## TASK TO CARRY OUT
Counting the line with "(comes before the" as the last one, copy out the lines of the data exactly from the first onward.

## RECORDED DATA
==============================
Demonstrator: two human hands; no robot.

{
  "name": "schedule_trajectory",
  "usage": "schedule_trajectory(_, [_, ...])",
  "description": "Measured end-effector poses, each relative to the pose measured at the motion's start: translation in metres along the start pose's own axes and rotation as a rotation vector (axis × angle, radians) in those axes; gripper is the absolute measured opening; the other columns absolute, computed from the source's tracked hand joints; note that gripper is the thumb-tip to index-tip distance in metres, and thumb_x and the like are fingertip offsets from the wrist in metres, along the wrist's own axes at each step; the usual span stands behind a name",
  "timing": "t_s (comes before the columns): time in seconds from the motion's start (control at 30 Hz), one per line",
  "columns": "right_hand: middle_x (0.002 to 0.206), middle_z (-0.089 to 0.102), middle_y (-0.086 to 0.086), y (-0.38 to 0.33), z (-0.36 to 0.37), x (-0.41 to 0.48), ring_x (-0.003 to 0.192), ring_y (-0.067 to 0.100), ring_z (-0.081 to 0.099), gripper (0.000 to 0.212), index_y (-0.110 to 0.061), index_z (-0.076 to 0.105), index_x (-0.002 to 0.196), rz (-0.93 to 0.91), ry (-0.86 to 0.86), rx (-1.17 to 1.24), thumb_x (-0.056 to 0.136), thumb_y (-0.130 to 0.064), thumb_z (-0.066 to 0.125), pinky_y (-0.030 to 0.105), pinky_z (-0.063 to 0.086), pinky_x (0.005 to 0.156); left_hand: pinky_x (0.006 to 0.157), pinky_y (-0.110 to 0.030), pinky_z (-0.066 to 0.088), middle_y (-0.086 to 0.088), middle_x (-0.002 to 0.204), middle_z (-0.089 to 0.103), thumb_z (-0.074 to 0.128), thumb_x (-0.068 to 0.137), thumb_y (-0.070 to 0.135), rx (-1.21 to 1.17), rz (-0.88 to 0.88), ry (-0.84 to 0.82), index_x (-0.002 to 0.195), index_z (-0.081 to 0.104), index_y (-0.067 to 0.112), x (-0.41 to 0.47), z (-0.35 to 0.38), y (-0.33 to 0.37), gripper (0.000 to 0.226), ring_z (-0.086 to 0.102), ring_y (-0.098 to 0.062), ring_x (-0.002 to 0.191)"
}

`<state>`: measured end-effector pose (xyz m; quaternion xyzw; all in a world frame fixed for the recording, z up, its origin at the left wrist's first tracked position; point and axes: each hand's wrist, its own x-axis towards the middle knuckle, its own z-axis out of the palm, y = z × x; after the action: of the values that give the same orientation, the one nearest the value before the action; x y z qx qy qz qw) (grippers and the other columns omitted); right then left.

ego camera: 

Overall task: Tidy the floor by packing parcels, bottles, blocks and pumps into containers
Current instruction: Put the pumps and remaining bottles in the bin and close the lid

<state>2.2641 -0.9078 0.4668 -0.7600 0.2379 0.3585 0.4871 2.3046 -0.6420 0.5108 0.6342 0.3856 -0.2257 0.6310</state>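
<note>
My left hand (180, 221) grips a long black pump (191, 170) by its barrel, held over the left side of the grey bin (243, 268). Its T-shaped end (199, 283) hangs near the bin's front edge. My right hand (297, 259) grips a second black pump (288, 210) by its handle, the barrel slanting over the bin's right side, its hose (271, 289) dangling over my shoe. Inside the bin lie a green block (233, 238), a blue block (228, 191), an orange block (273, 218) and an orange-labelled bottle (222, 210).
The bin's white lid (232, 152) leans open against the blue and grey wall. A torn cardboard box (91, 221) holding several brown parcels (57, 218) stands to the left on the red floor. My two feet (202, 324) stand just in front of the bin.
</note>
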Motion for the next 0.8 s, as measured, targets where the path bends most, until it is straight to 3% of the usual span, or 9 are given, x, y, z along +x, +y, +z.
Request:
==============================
## ANSWER TO THIS EXERCISE
Demonstrator: two human hands; no robot.

{
  "name": "schedule_trajectory",
  "usage": "schedule_trajectory(_, [_, ...])",
  "description": "Measured end-effector poses, each relative to the pose measured at the motion's start: translation in metres along the start pose's own axes and rotation as a rotation vector (axis × angle, radians) in those axes; gripper is the absolute measured opening; the other columns absolute, computed from the source's tracked hand joints; note that gripper is the thumb-tip to index-tip distance in metres, and thumb_x and the like are fingertip offsets from the wrist in metres, along the wrist's own axes at each step; the usual span stands behind a name",
  "timing": "t_s (comes before the columns): time in seconds from the motion's start (control at 30 Hz), one per line",

With that, the answer is complete.